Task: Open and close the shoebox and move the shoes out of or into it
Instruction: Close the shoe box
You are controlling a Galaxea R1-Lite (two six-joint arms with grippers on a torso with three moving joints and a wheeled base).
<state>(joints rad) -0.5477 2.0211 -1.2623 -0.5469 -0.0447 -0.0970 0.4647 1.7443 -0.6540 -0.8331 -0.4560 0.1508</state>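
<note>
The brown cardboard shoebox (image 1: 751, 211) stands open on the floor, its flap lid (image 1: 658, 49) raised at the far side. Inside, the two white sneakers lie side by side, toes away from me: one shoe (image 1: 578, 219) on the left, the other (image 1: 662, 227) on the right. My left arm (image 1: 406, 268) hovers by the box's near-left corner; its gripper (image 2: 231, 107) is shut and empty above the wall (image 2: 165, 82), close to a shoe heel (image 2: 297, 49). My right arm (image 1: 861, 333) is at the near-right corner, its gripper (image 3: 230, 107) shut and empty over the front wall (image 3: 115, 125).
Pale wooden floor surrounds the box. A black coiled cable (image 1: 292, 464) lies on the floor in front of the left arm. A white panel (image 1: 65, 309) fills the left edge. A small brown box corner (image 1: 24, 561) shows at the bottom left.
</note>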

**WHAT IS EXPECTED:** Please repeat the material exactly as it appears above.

**SOLUTION:**
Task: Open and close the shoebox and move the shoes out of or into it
Instruction: Close the shoe box
You are controlling a Galaxea R1-Lite (two six-joint arms with grippers on a torso with three moving joints and a wheeled base).
<state>(joints rad) -0.5477 2.0211 -1.2623 -0.5469 -0.0447 -0.0970 0.4647 1.7443 -0.6540 -0.8331 -0.4560 0.1508</state>
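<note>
The brown cardboard shoebox (image 1: 751, 211) stands open on the floor, its flap lid (image 1: 658, 49) raised at the far side. Inside, the two white sneakers lie side by side, toes away from me: one shoe (image 1: 578, 219) on the left, the other (image 1: 662, 227) on the right. My left arm (image 1: 406, 268) hovers by the box's near-left corner; its gripper (image 2: 231, 107) is shut and empty above the wall (image 2: 165, 82), close to a shoe heel (image 2: 297, 49). My right arm (image 1: 861, 333) is at the near-right corner, its gripper (image 3: 230, 107) shut and empty over the front wall (image 3: 115, 125).
Pale wooden floor surrounds the box. A black coiled cable (image 1: 292, 464) lies on the floor in front of the left arm. A white panel (image 1: 65, 309) fills the left edge. A small brown box corner (image 1: 24, 561) shows at the bottom left.
</note>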

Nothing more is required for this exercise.